L’imprevisto geologico, lo “spacchettamento” dei lavori, i presunti danni e ingiusti profitti legati a pagamenti e stop del cantiere. Le motivazioni della sentenza di secondo grado del processo paratie, pronunciata il 13 gennaio scorso a Milano, entrano nel dettaglio dei presunti reati legati alle paratie di Como. Spiegano perché la Corte d’Appello di Milano, quarta sezione penale, ha assolto tutti gli imputati per le accuse di irregolarità nella gestione dei lavori della maxi opera.

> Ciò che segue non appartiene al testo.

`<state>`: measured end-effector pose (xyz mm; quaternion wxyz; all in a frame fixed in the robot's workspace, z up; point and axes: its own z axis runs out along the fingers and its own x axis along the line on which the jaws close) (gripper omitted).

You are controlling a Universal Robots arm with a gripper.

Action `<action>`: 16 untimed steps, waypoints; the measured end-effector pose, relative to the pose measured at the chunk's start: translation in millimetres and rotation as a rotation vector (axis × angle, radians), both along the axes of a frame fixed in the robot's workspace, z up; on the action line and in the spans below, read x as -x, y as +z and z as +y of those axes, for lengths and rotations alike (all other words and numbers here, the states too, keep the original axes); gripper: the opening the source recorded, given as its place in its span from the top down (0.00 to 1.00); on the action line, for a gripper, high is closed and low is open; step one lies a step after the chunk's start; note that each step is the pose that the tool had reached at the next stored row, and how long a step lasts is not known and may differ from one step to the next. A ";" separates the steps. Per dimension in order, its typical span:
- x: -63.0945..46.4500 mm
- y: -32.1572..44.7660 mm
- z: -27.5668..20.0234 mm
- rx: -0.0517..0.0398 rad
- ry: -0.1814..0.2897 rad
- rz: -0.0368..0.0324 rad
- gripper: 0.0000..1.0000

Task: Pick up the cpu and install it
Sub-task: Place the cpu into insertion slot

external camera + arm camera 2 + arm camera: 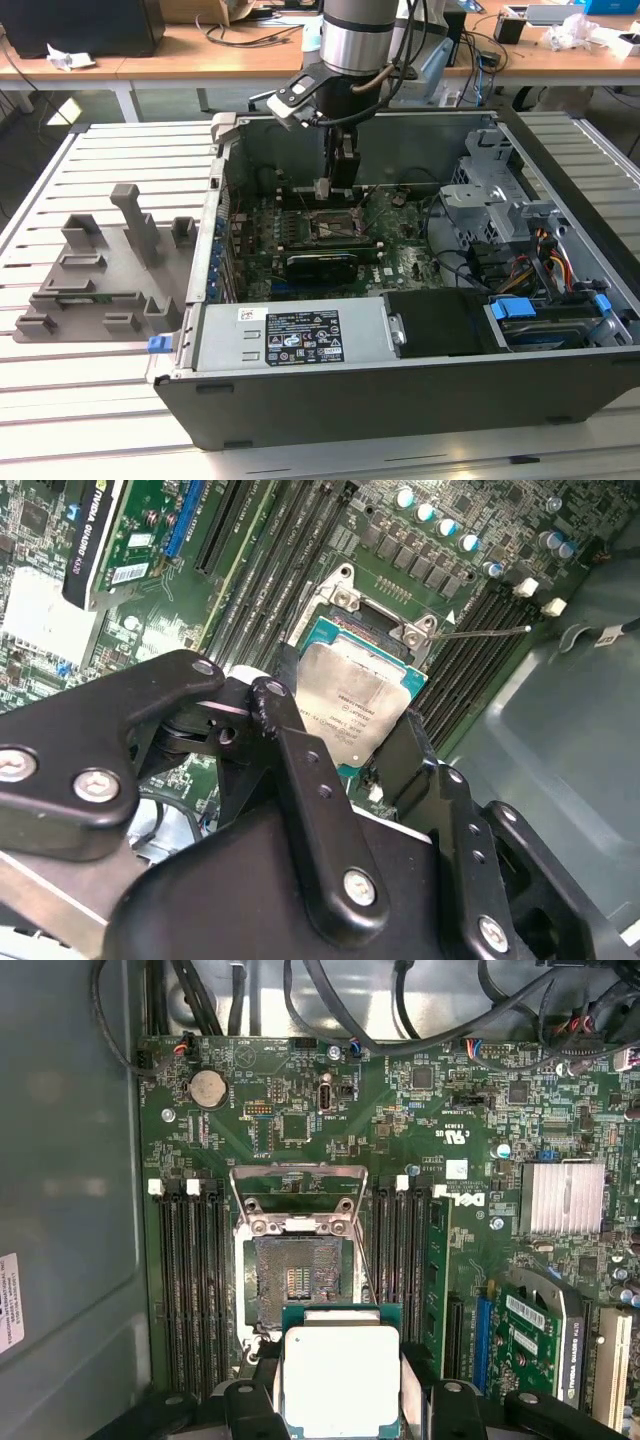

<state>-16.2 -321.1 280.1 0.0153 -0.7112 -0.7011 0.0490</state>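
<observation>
One gripper, exterior view: my gripper (335,186) hung nose-down inside the open computer case (400,400), directly over the socket (335,228) on the green motherboard (400,262), apart from it by my judgement.
Holder tray, exterior view: the grey moulded holder tray (100,270) lay on the slatted table, well apart, toward the exterior view's left.
Grip, second wrist view: my two black fingers (285,730) were closed partway onto opposite edges of the cpu (360,705), holding it flat.
Cpu surface, second wrist view: a square, dull silver-grey lid, smooth, with faint print I did not read, on a thin teal-green rim.
Key relation, first wrist view: the cpu (340,1380) sat between my fingers, and the open socket (300,1280) lay just beyond its far edge and slightly off to one side.
Axis, first wrist view: being square, the cpu had no long axis; its edges ran about parallel to the socket's.
Socket, first wrist view: a dark, finely grained contact field, with the bare-metal load plate (298,1185) swung up behind it.
Neighbours, first wrist view: long black memory slots (190,1280) flanked the socket on both sides.
Contact: whether the cpu touched the socket, I could not tell.
</observation>
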 end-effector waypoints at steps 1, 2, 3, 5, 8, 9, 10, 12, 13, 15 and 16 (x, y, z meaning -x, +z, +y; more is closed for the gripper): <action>-0.1 -0.1 0.0 0.0001 0.000 -0.0094 0.45; 0.0 -0.1 0.0 0.0001 0.000 -0.0192 0.45; 0.0 -0.2 0.0 0.0000 0.000 -0.0423 0.45; 0.1 -0.5 0.1 -0.0004 0.000 -0.0780 0.45; 0.1 -0.5 0.1 -0.0003 0.000 -0.0821 0.45; 0.1 -0.5 0.1 -0.0004 0.000 -0.0835 0.45; 0.1 -0.4 0.1 -0.0002 0.000 -0.0840 0.45; 0.2 -0.3 1.9 0.0010 0.001 -0.0840 0.45; 0.1 -0.5 4.4 0.0018 0.002 -0.0840 0.45; 0.1 -0.6 10.1 0.0026 0.007 -0.0839 0.45; 0.2 -0.8 13.0 0.0024 0.011 -0.0840 0.45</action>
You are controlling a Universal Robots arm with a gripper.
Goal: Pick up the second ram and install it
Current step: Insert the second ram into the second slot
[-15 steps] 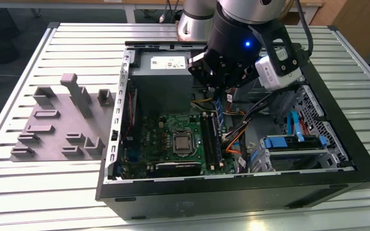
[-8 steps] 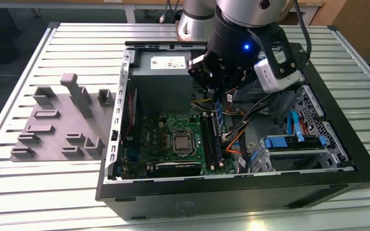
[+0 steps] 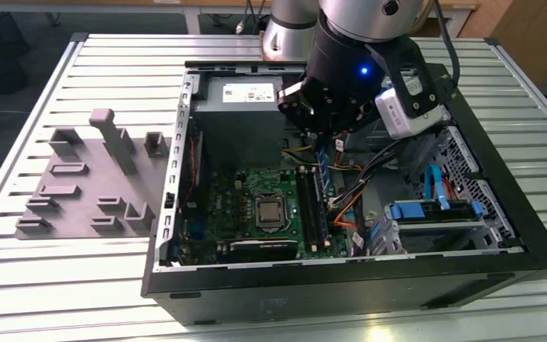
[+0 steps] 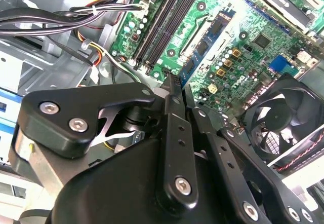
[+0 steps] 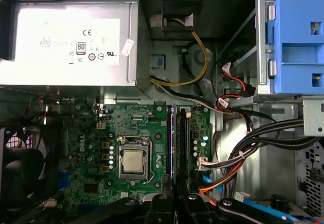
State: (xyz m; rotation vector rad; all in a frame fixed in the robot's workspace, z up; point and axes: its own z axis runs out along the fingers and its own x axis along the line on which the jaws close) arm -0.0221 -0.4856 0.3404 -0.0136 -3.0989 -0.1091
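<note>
Exterior view: the gripper (image 3: 326, 139) hangs inside the open computer case (image 3: 501, 235) on the bench (image 3: 26, 285), fingers (image 4: 172, 89) clenched on the second ram (image 3: 325, 177), standing edge-on above the motherboard (image 3: 245, 206) slots.

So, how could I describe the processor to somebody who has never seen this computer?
Look into the open black case, where a green motherboard lies flat. Near the board's middle sits the processor, beside the long black slots. It is the only flat, shiny silver square there, held in a metal frame.
</note>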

In secondo grado, sono state cancellate tutte le accuse legate al cantiere delle paratie. Assolti l’ex sindaco Mario Lucini e gli ex dirigenti comunali Antonella Petrocelli, Antonio Ferro, Antonietta Marciano e Antonio Viola. Per il capitolo paratie assoluzione anche per Pietro Gilardoni.
Lo spacchettamento
Le motivazioni della sentenza confermano i presunti comportamenti illeciti legati allo “spacchettamento” dei lavori. Per questi reati però nel frattempo è intervenuta la prescrizione. “Il frazionamento delle prestazioni – scrivono i giudici milanesi – è stato il mezzo che ha consentito agli imputati di eludere la procedura di evidenza pubblica richiesta dalle norme per l’affidamento dei servizi di progettazione della terza variante”. “Non è possibile pronunciare sentenza di assoluzione per non aver commesso il fatto”, si legge ancora nel documento. I reati sono però estinti per prescrizione.
La sorpresa geologica
Tra gli elementi al centro del lungo procedimento giudiziario aperto sui lavori delle paratie anche la cosiddetta “sorpresa geologica”. Elemento che avrebbe spinto la giunta dell’allora sindaco Mario Lucini a modificare radicalmente il progetto. I presunti comportamenti illeciti non sono stati riconosciuti in Appello. Le diverse perizie, relazioni e analisi, secondo la Corte d’Appello, sono sfociate in “conclusioni eterogenee e differenti l’una dall’altra”. Impossibile dunque secondo i giudici una decisione diversa dall’assoluzione degli imputati.
I pagamenti
Per i presunti pagamenti illeciti a Sacaim, l’azienda che inizialmente si era aggiudicata il cantiere, secondo i giudici d’Appello non c’è “né danno né ingiusto profitto”, perché “tutte le opere pagate erano state effettivamente eseguite e ciò nonostante i lavori fossero sospesi dal dicembre 2012”.